Au pays de la débrouille, les poètes sont pris entre entre les embrouilles de la création, les tracas de l’édition et pour couronner le tableau, le regard snobe de la société sur les poètes. C’est à se demander si ce pays n’a pas fini de mettre en œuvre la sentence de Platon : chasser les poètes de la Cité ! Pourtant, ce beau pays, avec ses plaines et ses collines, ses cours d’eaux et lacs, son patrimoine et son folklore, aurait été un terreau fertile pour l’inspiration poétique si la cité n’avait pas jugé et condamné les créateurs de sens et de beauté que nous sommes. Je sais, mon propos semble tendancieux. Les mots, vous me direz, sont un peu forts, mais enfin, les poètes ne mettent pas de gants quelquefois.

La poésie, considérée comme un genre majeur est ici mineure, elle ne fait plus rêver. Du moins, le peuple ne veut plus rêver. Nous sommes bien loin de l’époque du prince des poètes, Léopold Sédar Senghor. Ah ! Que j’aurais aimé vivre ce temps-là. Naître en poésie, vivre en poésie et mourir Poète. Somme toute, mes pairs et moi ne sommes pas de ce temps, mais nous essayons de maintenir la flamme, qu’elle ne s’éteigne pas entre nos mains encore inexpertes mais pleines d’enthousiasme et de poussée poétique. Au pays de la teranga, la république des poètes existe tant bien que mal dans cette jungle littéraire.
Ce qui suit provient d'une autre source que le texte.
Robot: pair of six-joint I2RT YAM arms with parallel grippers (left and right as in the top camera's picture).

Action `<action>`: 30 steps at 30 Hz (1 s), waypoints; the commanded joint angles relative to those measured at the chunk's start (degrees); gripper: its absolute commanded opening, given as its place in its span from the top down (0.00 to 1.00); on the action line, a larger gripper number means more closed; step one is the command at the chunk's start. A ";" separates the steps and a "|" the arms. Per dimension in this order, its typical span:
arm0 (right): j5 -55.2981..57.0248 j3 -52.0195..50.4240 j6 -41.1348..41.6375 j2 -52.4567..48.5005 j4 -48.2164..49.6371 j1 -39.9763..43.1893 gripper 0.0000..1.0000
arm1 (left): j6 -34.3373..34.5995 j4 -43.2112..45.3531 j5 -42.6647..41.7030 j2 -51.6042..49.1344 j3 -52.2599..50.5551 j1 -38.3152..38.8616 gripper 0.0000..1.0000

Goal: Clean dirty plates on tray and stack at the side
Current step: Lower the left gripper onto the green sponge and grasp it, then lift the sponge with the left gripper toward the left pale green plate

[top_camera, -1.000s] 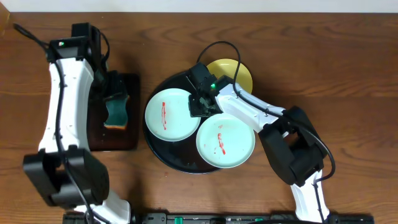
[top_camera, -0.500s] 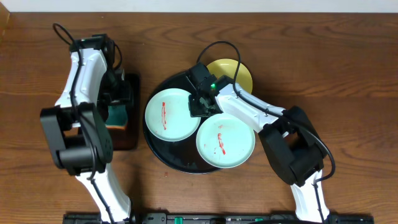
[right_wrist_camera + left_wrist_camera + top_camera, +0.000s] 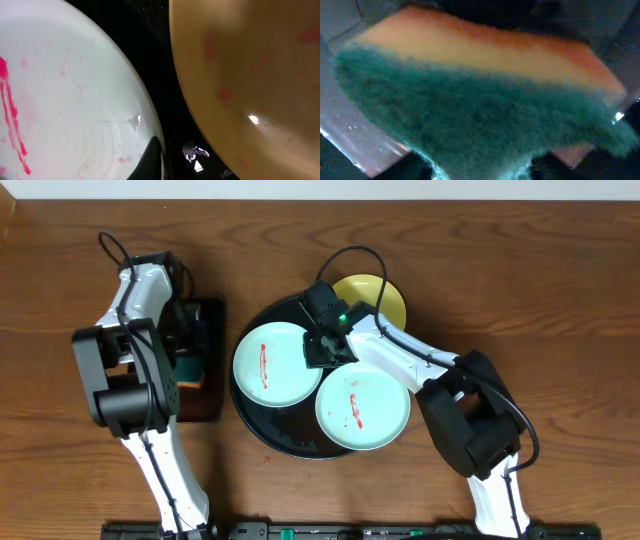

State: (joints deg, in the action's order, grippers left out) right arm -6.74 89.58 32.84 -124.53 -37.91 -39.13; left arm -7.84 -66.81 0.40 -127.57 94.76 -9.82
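Three dirty plates sit on the round black tray (image 3: 285, 436): a pale blue-green one at the left (image 3: 268, 365), another at the front right (image 3: 362, 408), and a pale yellow one (image 3: 375, 295) at the back, partly under my right arm. My right gripper (image 3: 322, 348) is at the left plate's right rim. In the right wrist view one finger (image 3: 159, 161) lies over that plate's rim (image 3: 65, 100), with the yellow plate (image 3: 250, 65) beside it. My left gripper (image 3: 186, 345) is down on the green-and-orange sponge (image 3: 188, 367), which fills the left wrist view (image 3: 470, 100).
The sponge rests on a small rectangular black tray (image 3: 206, 398) left of the round tray. Brown wooden table (image 3: 560, 300) lies all around. My left arm stands over the rectangular tray, and my right arm crosses the round tray's right side.
My left arm has swung and folded over the rectangular tray, with the gripper lower on the sponge. My right arm and the plates have not moved.
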 commanded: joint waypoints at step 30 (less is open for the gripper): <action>0.94 -0.13 -0.76 -2.25 0.22 -0.50 0.95 | 3.85 -6.78 0.07 -0.59 6.58 -0.24 0.26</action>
State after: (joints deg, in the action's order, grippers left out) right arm -6.59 89.58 32.82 -124.66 -37.78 -39.18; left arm -4.40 -72.53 0.34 -127.63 97.67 -10.02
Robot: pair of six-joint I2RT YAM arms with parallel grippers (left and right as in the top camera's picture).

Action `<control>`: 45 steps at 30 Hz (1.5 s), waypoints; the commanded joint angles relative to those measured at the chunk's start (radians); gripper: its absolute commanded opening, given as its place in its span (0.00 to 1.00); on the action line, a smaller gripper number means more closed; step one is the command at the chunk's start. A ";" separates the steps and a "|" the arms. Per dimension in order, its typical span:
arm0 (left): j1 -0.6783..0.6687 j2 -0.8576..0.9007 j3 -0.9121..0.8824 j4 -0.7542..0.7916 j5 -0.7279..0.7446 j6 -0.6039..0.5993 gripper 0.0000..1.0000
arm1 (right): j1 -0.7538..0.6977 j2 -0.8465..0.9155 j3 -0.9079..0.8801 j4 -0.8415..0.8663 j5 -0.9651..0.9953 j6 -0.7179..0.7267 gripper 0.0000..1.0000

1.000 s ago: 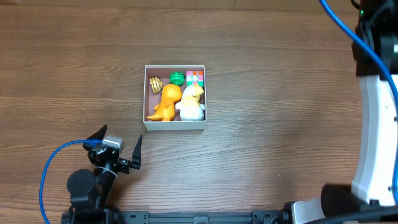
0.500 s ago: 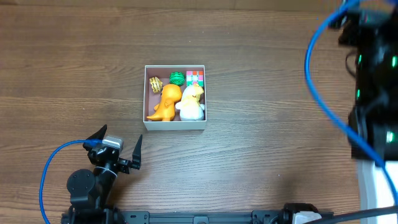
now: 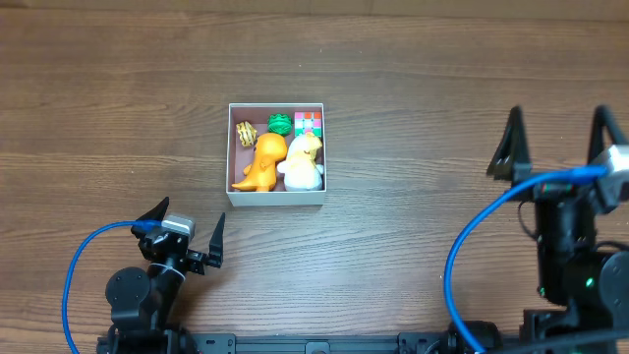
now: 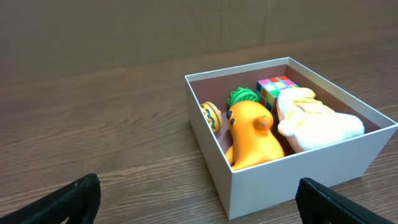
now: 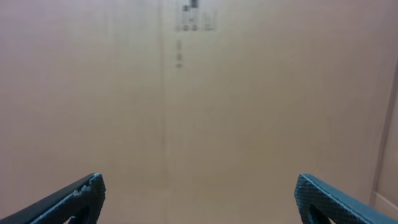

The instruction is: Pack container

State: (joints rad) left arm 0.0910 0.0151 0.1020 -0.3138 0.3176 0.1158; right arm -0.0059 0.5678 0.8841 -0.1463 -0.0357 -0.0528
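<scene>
Sitting open side up, the container (image 3: 276, 200) lies square to the table (image 3: 118, 98), ahead and right of the left end effector (image 3: 193, 209) and well left of the right end effector (image 3: 556, 113). Both are spread wide, holding nothing. The left wrist view shows an orange toy (image 4: 252, 134), a white toy (image 4: 317, 121) and a coloured cube (image 4: 277, 87) inside. The right wrist view shows only a brown wall (image 5: 199, 124), its marks (image 5: 193, 18) too blurred to read.

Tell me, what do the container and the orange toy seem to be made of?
The container looks like thin matte cardboard: flat white walls, sharp edges. The orange toy seems smooth plastic or rubber, with a soft sheen; I cannot tell which.
</scene>
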 commanded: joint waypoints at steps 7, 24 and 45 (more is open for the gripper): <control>-0.006 -0.011 -0.006 0.005 -0.003 0.019 1.00 | 0.005 -0.257 -0.251 0.005 -0.150 0.000 1.00; -0.006 -0.011 -0.006 0.005 -0.003 0.019 1.00 | 0.005 -0.519 -0.498 0.079 -0.047 0.053 1.00; -0.006 -0.011 -0.006 0.005 -0.003 0.019 1.00 | 0.005 -0.565 -0.669 0.143 -0.055 0.053 1.00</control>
State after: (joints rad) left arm 0.0910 0.0147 0.1020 -0.3138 0.3180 0.1158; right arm -0.0059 0.0147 0.2604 -0.0364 -0.0967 -0.0051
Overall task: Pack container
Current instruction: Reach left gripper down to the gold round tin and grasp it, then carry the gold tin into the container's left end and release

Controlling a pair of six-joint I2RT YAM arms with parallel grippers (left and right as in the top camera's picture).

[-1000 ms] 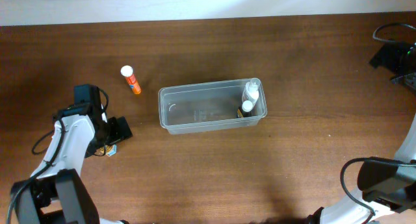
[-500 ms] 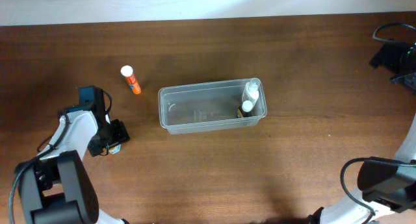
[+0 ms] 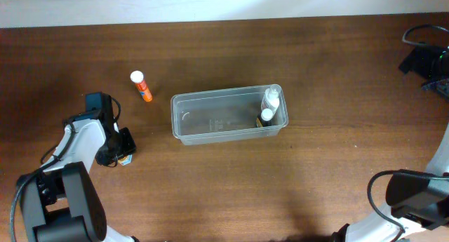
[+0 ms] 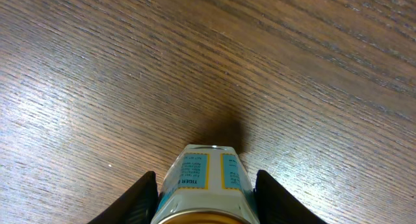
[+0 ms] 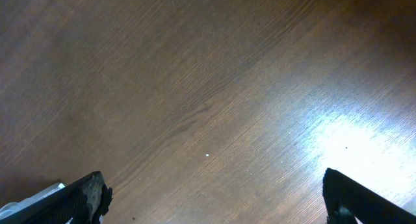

Tous les 21 mars, un groupe de jeunes poètes célèbre les vers et les muses dans la capitale sénégalaise. Cette initiative du collectif « Flamme de la poésie » s’inscrit dans le cadre de ce combat que nous menons pour que la revalorisation du genre majeur. À côté, un autre collectif, « Parlons poésie », s’active à faire émerger les jeunes poètes. Le projet, parti de WhatsApp, compte à son actif deux recueils édités et des soirées slam et poésie organisées sur toute l’étendue du pays. Le mérite de ce cercle c’est d’avoir démocratisé la poésie et montré à ces nombreux jeunes auteurs que c’est possible et qu’ensemble nous sommes plus forts.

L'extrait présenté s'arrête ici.